Studio album by Russ
- Released: September 7, 2018
- Genre: Hip hop; R&B;
- Length: 51:00
- Label: Diemon; Columbia;
- Producer: Russ (also exec.); Avedon; Scott Storch;

Russ chronology
| There's Really a Wolf (2017) | Zoo (2018) | Shake the Snow Globe (2020) |

Singles from Zoo
- "The Flute Song" Released: August 17, 2018; "Missin You Crazy" Released: September 7, 2018;

= Zoo (Russ album) =

Zoo (stylized in all caps) is the thirteenth studio album by American rapper Russ. It was released on September 7, 2018, by Diemon and Columbia Records. The album was announced on August 13, 2018. The official tracklist was released on September 4, just three days before the album's release. On September 22, 2018, the album debuted at number four on the US Billboard 200.

==Critical reception==

HipHopDX gave the album a rating of 3.8 out of 5, with writer Scott Glaysher stating: "Zoo lacks outright smash hits but it’s clear Russ’ focus for this sophomore offering was to make a project that was better-rounded than his debut – so in that case, mission accomplished."

Professional ratings
Review scores
| Source | Rating |
| HipHopDX | 3.8/5 |

==Commercial performance==
Zoo debuted at number four on the US Billboard 200 chart, earning 79,000 album-equivalent units (including 57,000 in pure album sales) in its first week. This is Russ' second top-ten album.

==Track listing==
All tracks produced by Russ, with the exception of "The Flute Song", which was produced by Scott Storch and co-produced by Avedon.

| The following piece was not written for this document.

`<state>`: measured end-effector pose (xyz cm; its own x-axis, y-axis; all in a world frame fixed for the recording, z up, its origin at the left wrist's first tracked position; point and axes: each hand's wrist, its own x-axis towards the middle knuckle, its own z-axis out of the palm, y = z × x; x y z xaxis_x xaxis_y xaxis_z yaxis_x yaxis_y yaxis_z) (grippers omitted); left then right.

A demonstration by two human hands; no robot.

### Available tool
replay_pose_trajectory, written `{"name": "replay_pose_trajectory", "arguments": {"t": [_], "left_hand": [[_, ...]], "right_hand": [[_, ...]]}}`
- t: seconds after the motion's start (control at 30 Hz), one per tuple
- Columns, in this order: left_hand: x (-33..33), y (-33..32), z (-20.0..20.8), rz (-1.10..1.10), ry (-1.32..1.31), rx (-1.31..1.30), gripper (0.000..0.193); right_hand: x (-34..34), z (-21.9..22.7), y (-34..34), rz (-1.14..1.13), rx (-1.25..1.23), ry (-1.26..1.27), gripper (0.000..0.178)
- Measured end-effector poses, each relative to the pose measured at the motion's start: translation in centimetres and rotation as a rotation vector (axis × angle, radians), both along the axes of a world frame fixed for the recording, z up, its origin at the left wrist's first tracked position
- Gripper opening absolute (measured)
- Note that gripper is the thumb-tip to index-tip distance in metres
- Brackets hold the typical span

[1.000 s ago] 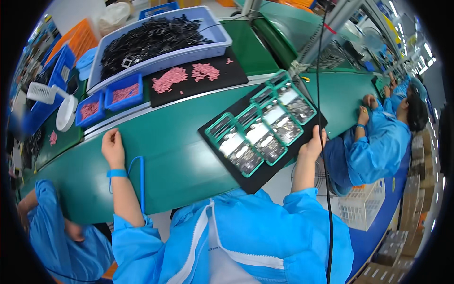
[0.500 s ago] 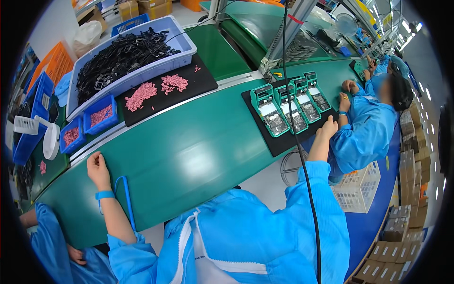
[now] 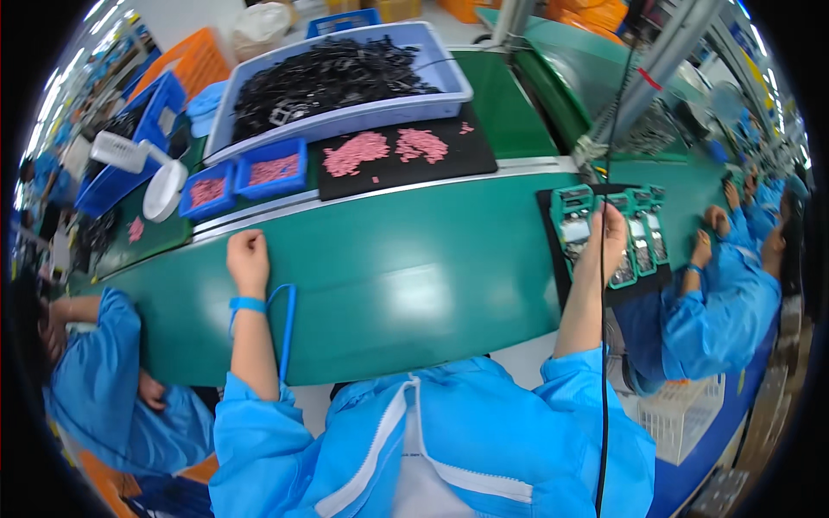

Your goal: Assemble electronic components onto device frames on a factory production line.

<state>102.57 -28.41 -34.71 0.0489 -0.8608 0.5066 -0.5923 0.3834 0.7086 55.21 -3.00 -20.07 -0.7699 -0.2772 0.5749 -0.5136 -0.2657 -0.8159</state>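
Curled in on itself, my left hand (image 3: 249,262) rests on the green work surface (image 3: 371,250), with no object showing in its fingers. A blue band and a coiled blue cord (image 3: 288,328) are at that wrist. My right hand (image 3: 610,240) is over several green-framed handheld device housings (image 3: 572,205) at the right, its fingers bent but apart. The housings lie side by side on a black mat (image 3: 560,269), with dark and silvery parts inside. My right hand hides part of them, and a black cable (image 3: 604,371) crosses in front of it.
Ahead, a pale bin (image 3: 363,114) holds black plastic parts. Pink pieces (image 3: 356,152) lie on another black mat beside two small blue trays (image 3: 207,193). A white handheld fan (image 3: 164,192) lies at left. Co-workers sit left (image 3: 99,371) and right (image 3: 721,302).
My right hand has moved from the mat's near edge to over the device housings. My left hand stays curled on the surface. The whole view has swung leftward.
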Motion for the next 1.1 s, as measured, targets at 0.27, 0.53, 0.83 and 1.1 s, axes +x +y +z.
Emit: {"name": "replay_pose_trajectory", "arguments": {"t": [0.27, 0.53, 0.83, 1.1], "left_hand": [[-8.8, 0.9, 6.1, -0.213, -0.132, -0.067, 0.006], [-21.7, 1.3, 8.7, -0.268, -0.310, 0.114, 0.020], [-30.9, -1.1, 8.1, -0.314, -0.390, -0.160, 0.007], [-32.6, -1.9, 8.1, -0.326, -0.547, -0.188, 0.008]], "right_hand": [[8.1, -4.6, -16.7, 0.496, 0.431, -0.051, 0.015], [6.6, -7.9, -20.2, 0.225, 0.362, 0.358, 0.007], [2.0, -7.7, -20.4, 0.220, 0.315, 0.152, 0.009], [-0.3, -6.8, -20.0, 0.357, 0.477, 0.133, 0.006]]}}
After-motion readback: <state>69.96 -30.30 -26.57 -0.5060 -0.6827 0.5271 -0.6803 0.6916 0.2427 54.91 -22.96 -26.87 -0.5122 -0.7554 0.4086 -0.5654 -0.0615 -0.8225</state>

| No. | Title | Writer(s) | Length |
|---|---|---|---|
| 1. | "The Flute Song" | Russell Vitale; Scott Storch; Vincent van den Ende; | 2:27 |
| 2. | "Outlaw" | Vitale; Krzysztof Trzciński; | 3:42 |
| 3. | "Kill Them All" | Vitale; Dominique Laurent; | 4:27 |
| 4. | "Missin You Crazy" | Vitale | 3:46 |
| 5. | "Voicemail" | Vitale; Donald Wilhoite, Jr.; Gene Vincent de Paul; | 3:09 |
| 6. | "Parkstone Drive" | Vitale; Dominic Miller; Gordon Sumner; | 3:25 |
| 7. | "Begging You" | Vitale | 4:12 |
| 8. | "Serious" | Vitale; Brian Casey; Brandon Casey; Bryan-Michael Cox; | 3:08 |
| 9. | "Keep My Wits" | Vitale; Donald DeGrate, Jr.; | 3:58 |
| 10. | "Our Time" | Vitale | 2:50 |
| 11. | "From a Distance" | Vitale | 2:55 |
| 12. | "Last Forever" (featuring Rick Ross and Snoop Dogg) | Vitale; William Roberts II; Calvin Broadus; Paul Hardcastle; | 3:55 |
| 13. | "Keep It Pushin" (featuring Mahalia) | Vitale; Mahalia Burkmar; | 5:00 |
| 14. | "Fuck That" | Vitale; Peter Gundry; | 4:04 |

==Charts==

===Weekly charts===

| Chart (2018) | Peak position |
|---|---|
| Australian Albums (ARIA) | 43 |
| Belgian Albums (Ultratop Flanders) | 28 |
| Belgian Albums (Ultratop Wallonia) | 186 |
| Canadian Albums (Billboard) | 12 |
| Dutch Albums (Album Top 100) | 38 |
| French Albums (SNEP) | 132 |
| New Zealand Albums (RMNZ) | 35 |
| Swiss Albums (Schweizer Hitparade) | 37 |
| US Billboard 200 | 4 |
| US Top R&B/Hip-Hop Albums (Billboard) | 2 |

===Year-end charts===

| Chart (2018) | Position |
|---|---|
| US Top R&B/Hip-Hop Albums (Billboard) | 89 |

==Certifications==

| Region | Certification | Certified units/sales |
| New Zealand (RMNZ) | Gold | 7,500^{‡} |
| United States (RIAA) | Gold | 500,000^{‡} |
^{‡} Sales+streaming figures based on certification alone.